#### [Instructions to follow]
Retype the data below without altering anything.

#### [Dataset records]
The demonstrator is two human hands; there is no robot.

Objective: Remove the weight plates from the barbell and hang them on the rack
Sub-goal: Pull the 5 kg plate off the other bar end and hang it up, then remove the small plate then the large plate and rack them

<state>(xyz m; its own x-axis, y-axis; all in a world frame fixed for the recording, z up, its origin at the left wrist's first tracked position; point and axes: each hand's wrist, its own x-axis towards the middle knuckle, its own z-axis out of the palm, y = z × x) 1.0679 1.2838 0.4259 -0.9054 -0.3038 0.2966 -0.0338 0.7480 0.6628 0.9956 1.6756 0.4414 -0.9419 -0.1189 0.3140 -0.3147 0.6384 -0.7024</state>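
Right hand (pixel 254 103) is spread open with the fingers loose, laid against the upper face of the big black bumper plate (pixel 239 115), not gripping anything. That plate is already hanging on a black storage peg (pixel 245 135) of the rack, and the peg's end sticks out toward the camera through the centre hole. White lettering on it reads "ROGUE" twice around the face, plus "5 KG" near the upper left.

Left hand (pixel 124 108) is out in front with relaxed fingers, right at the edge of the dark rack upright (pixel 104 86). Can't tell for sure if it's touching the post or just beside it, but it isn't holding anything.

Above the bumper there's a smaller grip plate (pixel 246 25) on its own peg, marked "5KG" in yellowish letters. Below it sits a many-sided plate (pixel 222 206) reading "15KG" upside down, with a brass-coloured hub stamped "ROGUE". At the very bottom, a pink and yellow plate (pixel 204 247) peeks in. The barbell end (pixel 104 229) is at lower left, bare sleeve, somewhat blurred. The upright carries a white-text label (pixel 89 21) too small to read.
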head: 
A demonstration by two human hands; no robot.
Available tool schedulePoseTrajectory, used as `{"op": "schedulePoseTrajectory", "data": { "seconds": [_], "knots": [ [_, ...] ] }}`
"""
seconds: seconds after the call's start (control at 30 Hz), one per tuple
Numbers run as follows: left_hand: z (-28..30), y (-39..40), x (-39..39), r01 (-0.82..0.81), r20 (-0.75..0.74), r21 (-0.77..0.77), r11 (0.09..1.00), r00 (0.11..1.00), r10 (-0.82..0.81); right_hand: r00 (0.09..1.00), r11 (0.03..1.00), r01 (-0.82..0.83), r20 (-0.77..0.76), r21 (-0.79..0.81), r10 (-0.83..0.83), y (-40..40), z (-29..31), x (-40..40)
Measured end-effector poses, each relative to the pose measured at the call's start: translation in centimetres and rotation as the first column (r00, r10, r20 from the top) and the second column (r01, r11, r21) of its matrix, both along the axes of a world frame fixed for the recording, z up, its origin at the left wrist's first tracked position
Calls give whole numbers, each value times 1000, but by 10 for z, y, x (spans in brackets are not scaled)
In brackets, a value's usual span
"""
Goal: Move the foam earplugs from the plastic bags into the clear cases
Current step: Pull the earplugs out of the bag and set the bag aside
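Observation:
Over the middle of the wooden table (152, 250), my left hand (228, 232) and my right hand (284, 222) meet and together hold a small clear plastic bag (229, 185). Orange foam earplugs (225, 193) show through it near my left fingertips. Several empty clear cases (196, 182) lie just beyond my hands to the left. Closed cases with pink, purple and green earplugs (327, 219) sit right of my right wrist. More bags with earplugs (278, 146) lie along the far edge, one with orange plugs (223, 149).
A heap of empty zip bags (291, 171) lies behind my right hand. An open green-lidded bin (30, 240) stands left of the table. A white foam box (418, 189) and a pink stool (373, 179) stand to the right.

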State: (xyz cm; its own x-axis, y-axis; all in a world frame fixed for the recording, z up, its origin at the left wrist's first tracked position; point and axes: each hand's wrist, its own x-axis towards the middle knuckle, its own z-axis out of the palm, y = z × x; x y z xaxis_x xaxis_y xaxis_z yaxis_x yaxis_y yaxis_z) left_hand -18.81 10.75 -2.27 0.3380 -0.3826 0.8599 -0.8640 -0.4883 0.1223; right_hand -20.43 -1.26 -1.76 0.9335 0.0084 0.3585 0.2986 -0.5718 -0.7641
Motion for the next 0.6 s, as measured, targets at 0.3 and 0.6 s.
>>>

#### [Answer space]
The demonstrator is two human hands; there is no robot.

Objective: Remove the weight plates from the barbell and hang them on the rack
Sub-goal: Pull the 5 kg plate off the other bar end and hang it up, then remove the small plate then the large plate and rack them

<state>(xyz m; its own x-axis, y-axis; all in a world frame fixed for the recording, z up, its origin at the left wrist's first tracked position; point and axes: each hand's wrist, its own x-axis towards the middle knuckle, its own z-axis out of the palm, y = z × x) 1.0679 1.2838 0.4259 -0.9054 -0.3038 0.2966 -0.0338 0.7480 0.6628 0.9956 1.6756 0.4414 -0.9419 -0.1189 0.3140 -0.3147 0.6384 -0.7024</state>
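Right hand (pixel 254 103) is spread open with the fingers loose, laid against the upper face of the big black bumper plate (pixel 239 115), not gripping anything. That plate is already hanging on a black storage peg (pixel 245 135) of the rack, and the peg's end sticks out toward the camera through the centre hole. White lettering on it reads "ROGUE" twice around the face, plus "5 KG" near the upper left.

Left hand (pixel 124 108) is out in front with relaxed fingers, right at the edge of the dark rack upright (pixel 104 86). Can't tell for sure if it's touching the post or just beside it, but it isn't holding anything.

Above the bumper there's a smaller grip plate (pixel 246 25) on its own peg, marked "5KG" in yellowish letters. Below it sits a many-sided plate (pixel 222 206) reading "15KG" upside down, with a brass-coloured hub stamped "ROGUE". At the very bottom, a pink and yellow plate (pixel 204 247) peeks in. The barbell end (pixel 104 229) is at lower left, bare sleeve, somewhat blurred. The upright carries a white-text label (pixel 89 21) too small to read.
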head: 
A demonstration by two human hands; no robot.
Available tool schedulePoseTrajectory, used as `{"op": "schedulePoseTrajectory", "data": { "seconds": [_], "knots": [ [_, ...] ] }}`
"""
seconds: seconds after the call's start (control at 30 Hz), one per tuple
Numbers run as follows: left_hand: z (-28..30), y (-39..40), x (-39..39), r01 (-0.82..0.81), r20 (-0.75..0.74), r21 (-0.77..0.77), r11 (0.09..1.00), r00 (0.11..1.00), r10 (-0.82..0.81); right_hand: r00 (0.09..1.00), r11 (0.03..1.00), r01 (-0.82..0.83), r20 (-0.77..0.76), r21 (-0.79..0.81), r10 (-0.83..0.83), y (-40..40), z (-29..31), x (-40..40)
Measured end-effector poses, each relative to the pose measured at the call's start: translation in centimetres and rotation as the first column (r00, r10, r20 from the top) and the second column (r01, r11, r21) of its matrix, both along the axes of a world frame fixed for the recording, z up, its origin at the left wrist's first tracked position
Calls give whole numbers, each value times 1000, but by 10 for z, y, x (spans in brackets are not scaled)
In brackets, a value's usual span
"""
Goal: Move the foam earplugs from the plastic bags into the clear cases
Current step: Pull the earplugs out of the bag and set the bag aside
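Observation:
Over the middle of the wooden table (152, 250), my left hand (228, 232) and my right hand (284, 222) meet and together hold a small clear plastic bag (229, 185). Orange foam earplugs (225, 193) show through it near my left fingertips. Several empty clear cases (196, 182) lie just beyond my hands to the left. Closed cases with pink, purple and green earplugs (327, 219) sit right of my right wrist. More bags with earplugs (278, 146) lie along the far edge, one with orange plugs (223, 149).
A heap of empty zip bags (291, 171) lies behind my right hand. An open green-lidded bin (30, 240) stands left of the table. A white foam box (418, 189) and a pink stool (373, 179) stand to the right.
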
State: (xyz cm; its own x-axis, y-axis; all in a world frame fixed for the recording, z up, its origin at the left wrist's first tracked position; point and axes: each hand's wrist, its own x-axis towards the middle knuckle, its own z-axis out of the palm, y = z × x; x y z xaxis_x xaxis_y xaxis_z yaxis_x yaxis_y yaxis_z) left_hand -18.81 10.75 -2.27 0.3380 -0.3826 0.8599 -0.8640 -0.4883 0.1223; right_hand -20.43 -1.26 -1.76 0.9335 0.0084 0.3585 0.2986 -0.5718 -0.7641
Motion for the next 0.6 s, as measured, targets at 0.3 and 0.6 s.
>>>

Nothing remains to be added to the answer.